Dimensions 15 1/4 x 10 1/8 in. (38.7 x 25.7 cm) (image, sheet)

Curator: Dodo Kōnen’s "Bitter Melon," dating to 1825 and held at the Minneapolis Institute of Art, immediately strikes me as an exercise in subtle asymmetries. The composition finds balance through imbalance. Editor: It does feel off-kilter at first glance. The dense text juxtaposed with the airy vine… there's a tension. I see it as an elegant exploration of texture; the rough, warty surface of the melon against the smooth, curling tendrils and leaves. The colors are subdued but present. Curator: Indeed. Note the strategic deployment of color. Green dominates, establishing a verdant ground, punctuated by the ripe yellow of the melon and a hint of red, drawing the eye. The botanical drawing style creates a naturalness but there is a very stylized rendering here that reminds us this is not an organic experience, it is artifice.

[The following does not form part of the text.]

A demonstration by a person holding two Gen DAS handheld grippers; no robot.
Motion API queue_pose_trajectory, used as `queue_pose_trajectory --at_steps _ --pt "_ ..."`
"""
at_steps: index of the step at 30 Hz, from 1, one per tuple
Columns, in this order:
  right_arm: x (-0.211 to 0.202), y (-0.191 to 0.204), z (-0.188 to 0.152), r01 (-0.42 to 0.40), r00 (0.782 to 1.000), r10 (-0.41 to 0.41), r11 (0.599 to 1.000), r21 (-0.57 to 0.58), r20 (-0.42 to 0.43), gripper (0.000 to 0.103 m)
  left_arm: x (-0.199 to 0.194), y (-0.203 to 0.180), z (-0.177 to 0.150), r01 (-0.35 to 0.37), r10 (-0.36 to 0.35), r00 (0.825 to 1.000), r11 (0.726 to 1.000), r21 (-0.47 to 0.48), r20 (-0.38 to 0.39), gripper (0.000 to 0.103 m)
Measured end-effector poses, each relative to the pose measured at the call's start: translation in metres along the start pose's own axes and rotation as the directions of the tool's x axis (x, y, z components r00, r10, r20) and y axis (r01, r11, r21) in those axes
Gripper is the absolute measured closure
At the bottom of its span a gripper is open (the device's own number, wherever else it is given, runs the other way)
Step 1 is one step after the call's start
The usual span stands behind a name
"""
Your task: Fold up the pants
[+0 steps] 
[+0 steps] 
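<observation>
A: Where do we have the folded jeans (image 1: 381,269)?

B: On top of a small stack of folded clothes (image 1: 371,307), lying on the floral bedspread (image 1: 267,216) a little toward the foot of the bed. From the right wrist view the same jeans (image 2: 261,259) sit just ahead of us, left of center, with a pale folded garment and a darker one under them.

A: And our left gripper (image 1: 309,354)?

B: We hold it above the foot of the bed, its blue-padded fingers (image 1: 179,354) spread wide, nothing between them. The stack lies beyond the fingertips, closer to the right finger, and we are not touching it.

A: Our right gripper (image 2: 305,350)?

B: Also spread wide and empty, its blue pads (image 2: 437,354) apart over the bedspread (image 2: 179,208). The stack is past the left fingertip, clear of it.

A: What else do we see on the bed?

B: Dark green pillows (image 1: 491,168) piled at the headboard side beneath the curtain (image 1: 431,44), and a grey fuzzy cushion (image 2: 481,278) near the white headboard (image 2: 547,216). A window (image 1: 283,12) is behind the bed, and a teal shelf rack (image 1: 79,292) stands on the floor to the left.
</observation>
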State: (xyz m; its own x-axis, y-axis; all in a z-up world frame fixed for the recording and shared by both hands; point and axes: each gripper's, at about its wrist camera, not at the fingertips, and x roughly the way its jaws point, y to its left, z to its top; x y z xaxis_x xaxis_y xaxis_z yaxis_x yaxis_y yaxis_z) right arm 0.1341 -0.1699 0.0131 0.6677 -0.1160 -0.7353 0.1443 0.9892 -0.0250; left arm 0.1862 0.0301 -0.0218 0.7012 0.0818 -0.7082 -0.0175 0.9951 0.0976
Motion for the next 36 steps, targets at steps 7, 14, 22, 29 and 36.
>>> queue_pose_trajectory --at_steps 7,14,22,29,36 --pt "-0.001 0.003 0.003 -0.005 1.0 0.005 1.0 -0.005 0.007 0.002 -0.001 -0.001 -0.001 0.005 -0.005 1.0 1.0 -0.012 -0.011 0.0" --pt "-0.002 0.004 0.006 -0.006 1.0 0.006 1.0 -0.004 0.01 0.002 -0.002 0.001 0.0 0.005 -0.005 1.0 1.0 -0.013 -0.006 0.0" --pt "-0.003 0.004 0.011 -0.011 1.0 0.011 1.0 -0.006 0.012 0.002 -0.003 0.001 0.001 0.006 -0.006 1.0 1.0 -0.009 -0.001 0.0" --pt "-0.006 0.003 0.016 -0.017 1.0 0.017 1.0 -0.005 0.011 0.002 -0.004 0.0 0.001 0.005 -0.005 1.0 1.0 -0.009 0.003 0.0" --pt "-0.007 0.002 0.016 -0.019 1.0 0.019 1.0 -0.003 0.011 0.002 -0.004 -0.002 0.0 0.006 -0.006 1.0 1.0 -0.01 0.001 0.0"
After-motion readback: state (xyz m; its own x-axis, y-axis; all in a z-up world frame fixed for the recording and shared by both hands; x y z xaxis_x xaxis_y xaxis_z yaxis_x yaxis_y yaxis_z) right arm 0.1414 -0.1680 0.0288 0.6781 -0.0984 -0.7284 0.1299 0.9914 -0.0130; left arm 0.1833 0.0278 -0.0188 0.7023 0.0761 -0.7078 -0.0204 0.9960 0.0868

Semiotically, the placement of the vine signifies… Editor: …growth, life, the persistent creep of nature, but the positioning on the page and its relationship with the script create more ambiguity. Bitter melon itself is loaded with cultural symbolism isn’t it? Curator: Absolutely. In East Asian cultures, bitter melon carries diverse meanings, from health and longevity to the acceptance of life's hardships. The iconography of this melon, particularly as it appears alongside classical text… what resonance might it have had for viewers then, and what continuity might remain visible to our viewers today? Editor: So, the artist is setting up a dialogue between visual and textual cues, layering symbolic weight. This small linocut print feels like more than a botanical study—more like a commentary on existence itself. What do you think about the work's scale, for a composition like this? Curator: It intensifies the intimacy. We’re drawn in close, encouraged to contemplate not just the object, the bitterness represented, but also our relationship to the visual space itself. Editor: So, a work about balance and contrasts in form but also perhaps as metaphor for the balance—or imbalances—of the experience of existence. An artist rendering a simple fruit into complex experience.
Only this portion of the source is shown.